Any economic analyst examining this data would be quick to point out that economic growth, corporate profitability and market returns in the coalition years benefitted from strong global tailwinds and other supportive factors that had little to do with government policy impetus. That is precisely the point. Today, India is joined at the hip with a global economic cycle. Within that overall global framework, its own consumer demand patterns, savings and capital investment cycles, and macroeconomic balance determines the outcome of our economy, companies and markets. The Indian penchant for larger than life heroes, while apt in its myths and lores, is entirely out of place in expectations of growth driving leadership. This is the mistake which markets make, in thinking that a majority government, led by a strong leader, is necessarily good for the economy. The data, under leaders such as Indira Gandhi and Narendra Modi, compared to their coalition counterparts, suggests otherwise.
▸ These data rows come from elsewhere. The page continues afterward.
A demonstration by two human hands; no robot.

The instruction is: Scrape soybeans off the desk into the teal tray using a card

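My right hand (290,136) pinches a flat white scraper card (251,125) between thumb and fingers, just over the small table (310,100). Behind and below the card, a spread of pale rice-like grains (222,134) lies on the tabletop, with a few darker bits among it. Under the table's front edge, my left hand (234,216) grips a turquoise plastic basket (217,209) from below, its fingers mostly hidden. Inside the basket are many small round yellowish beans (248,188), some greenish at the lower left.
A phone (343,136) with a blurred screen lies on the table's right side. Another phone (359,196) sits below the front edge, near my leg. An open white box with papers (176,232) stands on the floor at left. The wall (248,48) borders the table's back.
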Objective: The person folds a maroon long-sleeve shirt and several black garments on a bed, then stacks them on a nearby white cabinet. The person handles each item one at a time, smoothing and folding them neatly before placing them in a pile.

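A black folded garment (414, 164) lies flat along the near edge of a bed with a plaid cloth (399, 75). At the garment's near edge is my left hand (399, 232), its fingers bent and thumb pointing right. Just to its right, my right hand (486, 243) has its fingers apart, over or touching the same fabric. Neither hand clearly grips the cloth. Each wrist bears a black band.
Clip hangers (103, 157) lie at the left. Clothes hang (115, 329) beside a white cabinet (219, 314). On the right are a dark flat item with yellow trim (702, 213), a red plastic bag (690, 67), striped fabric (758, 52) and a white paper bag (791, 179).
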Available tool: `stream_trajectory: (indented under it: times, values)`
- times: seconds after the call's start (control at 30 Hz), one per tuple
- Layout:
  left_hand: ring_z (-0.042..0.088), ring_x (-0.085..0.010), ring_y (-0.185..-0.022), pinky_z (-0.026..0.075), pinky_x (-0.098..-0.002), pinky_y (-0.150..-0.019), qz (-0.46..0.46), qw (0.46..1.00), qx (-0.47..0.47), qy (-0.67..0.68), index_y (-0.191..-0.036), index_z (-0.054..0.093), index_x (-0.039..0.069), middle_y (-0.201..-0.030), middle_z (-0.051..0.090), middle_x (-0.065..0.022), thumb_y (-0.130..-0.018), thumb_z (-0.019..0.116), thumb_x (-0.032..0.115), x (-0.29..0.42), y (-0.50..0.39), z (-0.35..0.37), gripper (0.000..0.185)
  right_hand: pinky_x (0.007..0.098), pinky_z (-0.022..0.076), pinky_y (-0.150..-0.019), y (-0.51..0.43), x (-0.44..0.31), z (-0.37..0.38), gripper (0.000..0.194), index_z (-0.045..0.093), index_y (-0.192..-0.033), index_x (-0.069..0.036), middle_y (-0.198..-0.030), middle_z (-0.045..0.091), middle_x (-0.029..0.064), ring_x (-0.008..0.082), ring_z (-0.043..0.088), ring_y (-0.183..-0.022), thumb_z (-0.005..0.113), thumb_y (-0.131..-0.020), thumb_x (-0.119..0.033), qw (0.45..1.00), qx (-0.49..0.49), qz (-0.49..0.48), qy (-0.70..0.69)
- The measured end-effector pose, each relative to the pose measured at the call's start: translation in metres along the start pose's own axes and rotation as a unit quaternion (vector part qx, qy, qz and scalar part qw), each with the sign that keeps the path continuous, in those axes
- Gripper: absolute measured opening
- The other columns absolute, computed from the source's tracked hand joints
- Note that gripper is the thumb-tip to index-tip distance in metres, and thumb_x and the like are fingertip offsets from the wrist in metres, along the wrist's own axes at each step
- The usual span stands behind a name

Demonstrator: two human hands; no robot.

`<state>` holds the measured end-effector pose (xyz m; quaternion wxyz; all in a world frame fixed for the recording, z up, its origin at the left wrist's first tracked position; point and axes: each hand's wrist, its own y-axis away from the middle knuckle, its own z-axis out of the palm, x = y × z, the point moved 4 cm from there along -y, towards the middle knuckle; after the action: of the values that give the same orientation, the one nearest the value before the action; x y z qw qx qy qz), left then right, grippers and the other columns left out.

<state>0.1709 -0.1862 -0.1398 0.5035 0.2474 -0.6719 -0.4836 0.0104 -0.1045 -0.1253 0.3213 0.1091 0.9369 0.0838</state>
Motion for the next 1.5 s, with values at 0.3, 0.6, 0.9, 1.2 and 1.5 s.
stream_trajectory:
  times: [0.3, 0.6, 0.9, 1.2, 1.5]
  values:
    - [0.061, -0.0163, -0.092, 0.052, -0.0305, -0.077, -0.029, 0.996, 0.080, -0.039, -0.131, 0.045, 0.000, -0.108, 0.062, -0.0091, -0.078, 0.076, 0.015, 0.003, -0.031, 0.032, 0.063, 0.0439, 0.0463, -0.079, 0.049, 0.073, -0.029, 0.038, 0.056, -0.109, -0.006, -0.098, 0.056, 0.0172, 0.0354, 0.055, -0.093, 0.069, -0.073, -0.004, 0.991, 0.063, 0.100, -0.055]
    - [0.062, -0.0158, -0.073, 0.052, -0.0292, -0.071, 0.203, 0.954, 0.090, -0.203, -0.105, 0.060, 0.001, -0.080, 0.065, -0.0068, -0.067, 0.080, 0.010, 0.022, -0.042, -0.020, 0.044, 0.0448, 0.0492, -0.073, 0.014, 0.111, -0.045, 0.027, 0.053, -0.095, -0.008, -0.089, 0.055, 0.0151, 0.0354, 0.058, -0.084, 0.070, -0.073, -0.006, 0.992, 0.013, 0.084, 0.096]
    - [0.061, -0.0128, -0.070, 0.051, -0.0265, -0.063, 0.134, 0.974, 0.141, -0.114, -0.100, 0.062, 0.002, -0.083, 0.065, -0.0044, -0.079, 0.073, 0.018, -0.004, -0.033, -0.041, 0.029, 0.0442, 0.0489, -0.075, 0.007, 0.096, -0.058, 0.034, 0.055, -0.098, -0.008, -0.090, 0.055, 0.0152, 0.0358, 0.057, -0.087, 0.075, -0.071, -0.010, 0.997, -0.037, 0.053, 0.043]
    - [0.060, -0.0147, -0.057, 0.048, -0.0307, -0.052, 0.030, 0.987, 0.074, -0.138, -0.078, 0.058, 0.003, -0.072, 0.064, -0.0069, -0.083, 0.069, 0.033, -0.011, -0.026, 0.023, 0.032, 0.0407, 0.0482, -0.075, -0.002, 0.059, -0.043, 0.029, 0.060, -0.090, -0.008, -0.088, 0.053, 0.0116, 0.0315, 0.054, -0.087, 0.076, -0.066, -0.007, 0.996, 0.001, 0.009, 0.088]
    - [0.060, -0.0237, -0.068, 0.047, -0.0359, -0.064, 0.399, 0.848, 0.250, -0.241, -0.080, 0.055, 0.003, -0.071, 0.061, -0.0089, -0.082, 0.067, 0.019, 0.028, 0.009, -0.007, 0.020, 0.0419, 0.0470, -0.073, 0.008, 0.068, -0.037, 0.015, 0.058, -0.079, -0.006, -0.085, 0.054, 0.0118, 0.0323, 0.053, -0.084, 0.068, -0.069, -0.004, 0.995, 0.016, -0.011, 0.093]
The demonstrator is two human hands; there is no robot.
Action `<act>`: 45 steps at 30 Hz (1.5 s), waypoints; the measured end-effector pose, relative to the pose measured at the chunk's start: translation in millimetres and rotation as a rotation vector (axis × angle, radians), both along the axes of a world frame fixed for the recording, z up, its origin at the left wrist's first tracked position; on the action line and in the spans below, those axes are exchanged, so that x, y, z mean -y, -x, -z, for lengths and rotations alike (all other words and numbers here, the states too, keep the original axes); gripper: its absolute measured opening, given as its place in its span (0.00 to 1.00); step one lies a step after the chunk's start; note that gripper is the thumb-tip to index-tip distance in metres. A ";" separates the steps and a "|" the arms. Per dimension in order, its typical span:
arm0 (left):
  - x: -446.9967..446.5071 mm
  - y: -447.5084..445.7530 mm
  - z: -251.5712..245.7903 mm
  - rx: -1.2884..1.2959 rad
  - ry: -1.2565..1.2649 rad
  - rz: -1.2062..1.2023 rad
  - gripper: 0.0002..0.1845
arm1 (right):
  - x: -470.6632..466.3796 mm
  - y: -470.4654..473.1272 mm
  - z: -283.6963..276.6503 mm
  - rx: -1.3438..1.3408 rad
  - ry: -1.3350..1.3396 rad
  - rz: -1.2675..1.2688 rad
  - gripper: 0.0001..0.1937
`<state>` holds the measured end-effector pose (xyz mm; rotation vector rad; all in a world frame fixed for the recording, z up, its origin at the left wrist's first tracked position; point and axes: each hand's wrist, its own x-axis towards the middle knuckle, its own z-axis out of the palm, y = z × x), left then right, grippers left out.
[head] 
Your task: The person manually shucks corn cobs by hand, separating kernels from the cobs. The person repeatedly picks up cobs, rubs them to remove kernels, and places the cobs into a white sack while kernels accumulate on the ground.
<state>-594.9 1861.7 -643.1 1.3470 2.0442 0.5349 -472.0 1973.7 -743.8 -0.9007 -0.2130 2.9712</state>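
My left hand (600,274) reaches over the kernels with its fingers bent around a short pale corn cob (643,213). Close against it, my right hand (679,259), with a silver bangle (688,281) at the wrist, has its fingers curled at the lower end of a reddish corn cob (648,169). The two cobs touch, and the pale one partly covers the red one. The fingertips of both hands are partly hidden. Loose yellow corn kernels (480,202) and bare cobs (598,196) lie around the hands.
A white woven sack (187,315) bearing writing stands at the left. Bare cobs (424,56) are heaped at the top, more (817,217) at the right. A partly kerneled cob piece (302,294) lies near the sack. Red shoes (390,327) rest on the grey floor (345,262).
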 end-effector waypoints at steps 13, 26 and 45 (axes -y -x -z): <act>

Yes, coalitions may need to deliberate more before arriving at decisions, and while that can slow down policy-making it would also deter unilateral misadventures like demonetisation. Better to be safe than sorry, as they say. India is a country with many dimensions, economic and social. Perhaps it is better to have coalitions, with their inherent checks and balances, than majority governments which can ride roughshod over interests of many segments.

Finally, there is the question of stability, which markets crave. It is true that the 1996 coalition did not last its full term. But whether a likely coalition with 125 Congress seats is less stable than one with 200 BJP seats, is an open question given how regional parties seem currently disposed.

Yet, India Inc and stock markets need not worry. After all, the Indian private sector does not flourish because of the government at the Centre, but despite it.